The “pillow” bag style of disposable bioreactor also utilizes bags made of biocompatible films. An example of this design is shown in FIG. 2 (see V. Singh, Disposable Bioreactor for cell culture using wave-induced agitation, Cytotechnology 30, 1999, p. 149.). Most proponents of the “pillow” bag stipulate that traditional bioreactors and single-use bioreactors that emulate the traditional glass/steel bioreactor using a disposable liner limit the yield obtainable in mammalian cell growth runs due to impeller induced sheer stress of the cells during mixing and sparging. The “pillow” bag style of disposable bioreactor bag has no impeller, and utilizes a rocking motion to mix and sparge the micro-organisms contained within the bag. It is claimed that this rocking motion is gentle on the cells and does not cause sheer stress which can easily damage mammalian cells (G. Kretzmer and K. Schugerl, Journal of Applied Microbiology and Biotechnology, Vol. 34, No. 5, 613-616 (1991)). The boundary conditions set forth by the bag, combined with the rocking motion are alleged to adequately mix and aerate the aqueous culture medium when mammalian cells are used.
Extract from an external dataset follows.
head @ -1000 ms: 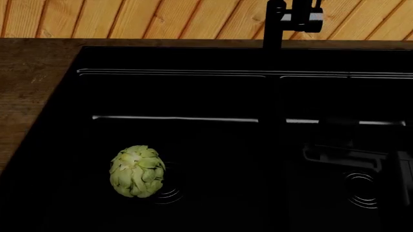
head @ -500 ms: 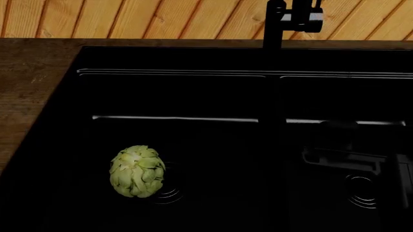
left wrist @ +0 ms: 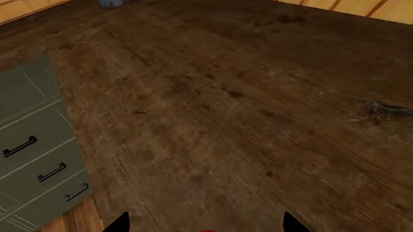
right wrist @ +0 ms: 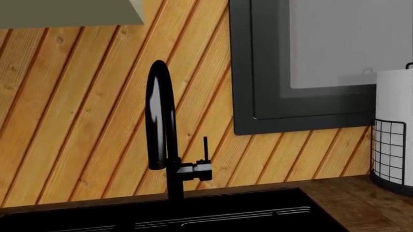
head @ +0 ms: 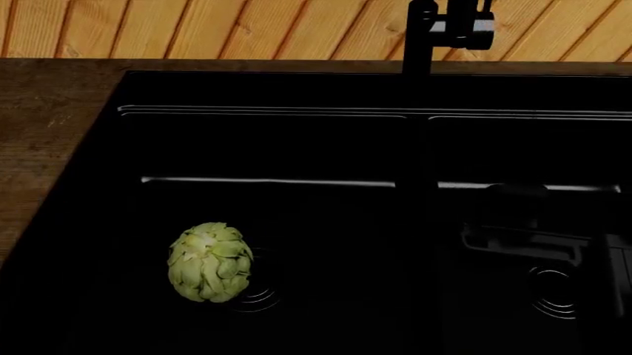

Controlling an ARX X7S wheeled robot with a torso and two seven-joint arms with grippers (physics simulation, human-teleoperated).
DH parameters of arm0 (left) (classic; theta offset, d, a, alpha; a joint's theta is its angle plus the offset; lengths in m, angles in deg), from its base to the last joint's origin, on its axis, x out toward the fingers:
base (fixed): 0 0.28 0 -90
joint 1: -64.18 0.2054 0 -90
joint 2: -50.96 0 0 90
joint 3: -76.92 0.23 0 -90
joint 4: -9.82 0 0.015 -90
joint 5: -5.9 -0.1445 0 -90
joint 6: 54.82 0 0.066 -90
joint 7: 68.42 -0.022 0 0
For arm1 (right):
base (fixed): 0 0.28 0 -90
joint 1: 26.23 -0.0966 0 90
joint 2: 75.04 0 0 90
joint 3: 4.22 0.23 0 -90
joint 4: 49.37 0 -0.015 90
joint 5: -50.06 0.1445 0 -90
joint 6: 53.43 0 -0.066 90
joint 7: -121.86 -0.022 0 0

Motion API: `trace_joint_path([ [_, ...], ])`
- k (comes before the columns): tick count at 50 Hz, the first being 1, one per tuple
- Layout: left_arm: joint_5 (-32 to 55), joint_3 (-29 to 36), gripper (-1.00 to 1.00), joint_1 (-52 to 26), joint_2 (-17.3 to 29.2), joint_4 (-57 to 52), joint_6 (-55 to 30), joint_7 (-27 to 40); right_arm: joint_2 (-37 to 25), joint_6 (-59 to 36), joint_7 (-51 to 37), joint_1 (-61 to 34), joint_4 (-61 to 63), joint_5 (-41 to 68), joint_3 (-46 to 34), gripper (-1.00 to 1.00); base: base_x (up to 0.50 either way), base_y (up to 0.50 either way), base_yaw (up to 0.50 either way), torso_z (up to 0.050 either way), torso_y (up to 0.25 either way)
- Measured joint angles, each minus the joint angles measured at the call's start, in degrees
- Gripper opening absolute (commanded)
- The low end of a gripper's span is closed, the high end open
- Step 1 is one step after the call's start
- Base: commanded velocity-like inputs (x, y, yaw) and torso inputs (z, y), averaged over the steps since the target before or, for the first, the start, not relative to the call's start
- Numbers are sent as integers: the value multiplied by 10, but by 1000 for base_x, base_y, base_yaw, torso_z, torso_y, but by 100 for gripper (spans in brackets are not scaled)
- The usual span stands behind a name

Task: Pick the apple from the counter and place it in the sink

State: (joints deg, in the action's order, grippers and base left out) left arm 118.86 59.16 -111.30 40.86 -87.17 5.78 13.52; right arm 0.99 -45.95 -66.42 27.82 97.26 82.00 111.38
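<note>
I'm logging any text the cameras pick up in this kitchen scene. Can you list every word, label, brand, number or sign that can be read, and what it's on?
None: no readable text in any view.
The sink, faucet, artichoke, counter, drawer fronts and paper-towel roll are all unmarked.

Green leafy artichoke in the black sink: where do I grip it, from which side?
Probably straight down from above: the walls of the black sink block the sides. Close across the middle of the green leafy artichoke, its narrower left-right width; it lies lengthwise beside the drain.
</note>
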Motion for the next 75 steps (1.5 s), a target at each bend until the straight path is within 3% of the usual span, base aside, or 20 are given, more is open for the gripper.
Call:
trace_joint_path([
  [27, 24, 22, 100, 49, -44, 20, 28, -39, -5, 14, -17, 14, -6, 23, 4, 100, 0, 0, 0, 0, 0],
  [52, 18, 21, 100, 44, -34, 16, 23, -6, -8, 43, -28, 32, -20, 33, -2, 100, 0, 0, 0, 0, 0],
  [75, 31, 32, 100, 76, -22, 39, 58, -19, -13, 45, -40, 32, -22, 48, -1, 100, 0, 0, 0, 0, 0],
])
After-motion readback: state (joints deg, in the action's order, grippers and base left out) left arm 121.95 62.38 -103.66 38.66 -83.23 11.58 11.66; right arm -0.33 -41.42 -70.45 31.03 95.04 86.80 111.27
However, it is not entirely clear that this is the case or that this style of bioreactor is efficacious for non-mammalian cell processes, such as bacterial or microbial fermentations that require more oxygen and/or can have highly viscous contents (reaction medium).
As shown in FIG. 2, the most common commercial versions of the pillow bag style single-use bioreactor utilizes one or more ports on the top of the bag to bring in the air or oxygen, and then utilizes another (output) port in relatively close proximity to the input port to vent the gas(es) produced by the bioprocess. It is likely that in many cases the incoming sparging gas is vented too quickly so that sub-optimal oxygenation occurs. For this type of bag, no evidence of an understanding of the performance criteria 1 through 3, as set forth above, is found in the literature. Published data generally indicates that the total cell density achieved in this style of bioreactor is generally less than (and at best, equal to) that achieved in small shaker flasks. It is an object of the present invention to provide a design for a single-use bioreactor vessel which ensures adequate mixing of the ingredients in the growth medium, and sufficient aeration for cells or microbes which require significant oxygen, but at the same time does not cause destructive shear stress and is scalable to comparatively large volume runs.